Chaetocnema rileyi

Scientific classification
- Kingdom: Animalia
- Phylum: Arthropoda
- Class: Insecta
- Order: Coleoptera
- Suborder: Polyphaga
- Infraorder: Cucujiformia
- Family: Chrysomelidae
- Genus: Chaetocnema
- Species: C. rileyi
- Binomial name: Chaetocnema rileyi R. White, 1996

= Chaetocnema rileyi =

- Authority: R. White, 1996

Species of beetle

Chaetocnema rileyi, the Boca Chica flea beetle, is a species of flea beetle in the family Chrysomelidae. It is known to be found only in a dune system at Boca Chica Beach, in Boca Chica, Texas, United States.

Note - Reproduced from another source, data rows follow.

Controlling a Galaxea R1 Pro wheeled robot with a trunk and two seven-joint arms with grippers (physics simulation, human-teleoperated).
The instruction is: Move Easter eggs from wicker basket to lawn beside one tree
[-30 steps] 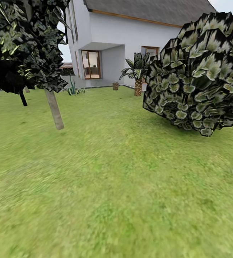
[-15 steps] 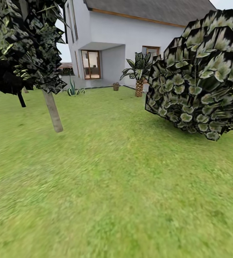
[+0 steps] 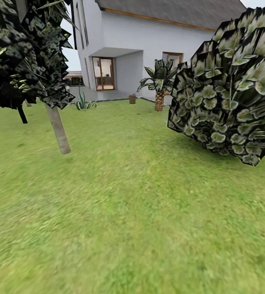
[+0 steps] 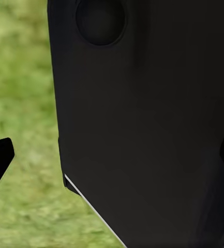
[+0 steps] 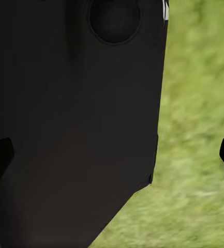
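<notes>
Only lawn [image 3: 140, 212], tree [image 3: 58, 130], bush [image 3: 230, 90] and unlettered house [image 3: 148, 45].

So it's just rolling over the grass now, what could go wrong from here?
The big round bush with dark green-white leaves bulges in close on the right, so the robot might brush it. The pale straight tree trunk on the left is another thing to bump. A small brown basket-like thing stands far off by the white house, too small to identify, so it could be heading for the wrong thing.
</notes>
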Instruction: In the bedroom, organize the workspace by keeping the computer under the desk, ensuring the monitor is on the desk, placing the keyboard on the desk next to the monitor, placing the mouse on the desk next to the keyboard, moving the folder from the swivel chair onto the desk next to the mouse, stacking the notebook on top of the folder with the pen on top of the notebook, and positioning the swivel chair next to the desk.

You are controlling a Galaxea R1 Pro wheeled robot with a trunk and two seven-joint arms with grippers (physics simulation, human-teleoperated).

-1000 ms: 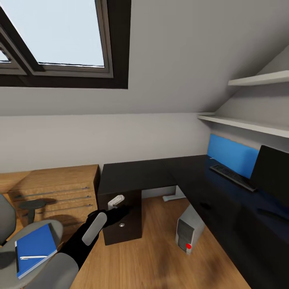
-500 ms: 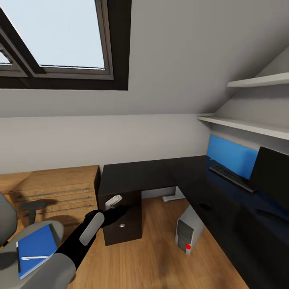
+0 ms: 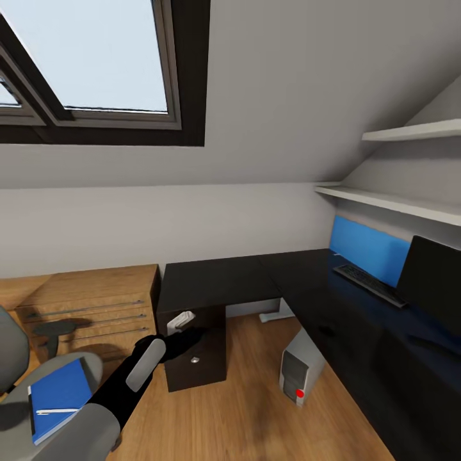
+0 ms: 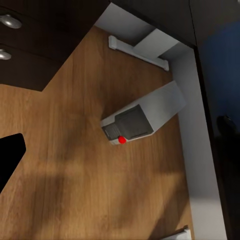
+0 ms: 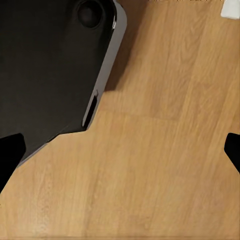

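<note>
While facing the desk (image 3: pixel 218 278) corner, not yet holding anything.
Find the folder (image 3: pixel 57 396) at lower left of the frame, lying flat on the seat of the swivel chair (image 3: pixel 89 366), with 1 slim pale pen (image 3: pixel 56 410) across it. Expect a light, thin, stiff board, probably with a slippery cover; better to pinch 1 free edge overhanging the soft seat and to keep it level, otherwise risk losing the pen. Cannot tell if the left gripper (image 3: pixel 181 322), centre-left below the desk top, is apart or together. See the right gripper (image 5: pixel 121 150) with 2 fingertips wide apart above bare floor, clamped on nothing.
</note>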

The beetles inhabit the stems of sedges in the beachside dunes, while the larvae are subterranean and feed on the underground portions of their host plants.

== Conservation ==
The Boca Chica flea beetle is designated as a species of great conservation need (SGCN) by the Texas Parks and Wildlife Department (TPWD). Spacecraft company SpaceX operates its Starbase spaceport and production facility for Starship rockets nearby, and environmental groups have warned that noise pollution and debris from launches threaten wildlife, including this rare flea beetle. In 2022, the Federal Aviation Administration (FAA) finalized their environmental assessment for the Starship program, and found that Boca Chica flea beetles close to the launchpad could be killed by exposure to high temperatures from engine plumes. In the event of a possible launch anomaly, debris or debris clean-up could impact dune vegetation where the beetle inhabits. SpaceX would later coordinate with the U.S. Fish and Wildlife Service (USFWS) to reduce the environmental impact made from activities at Starbase, and would also conduct an environmental review in partnership with them before Starship's second integrated flight test.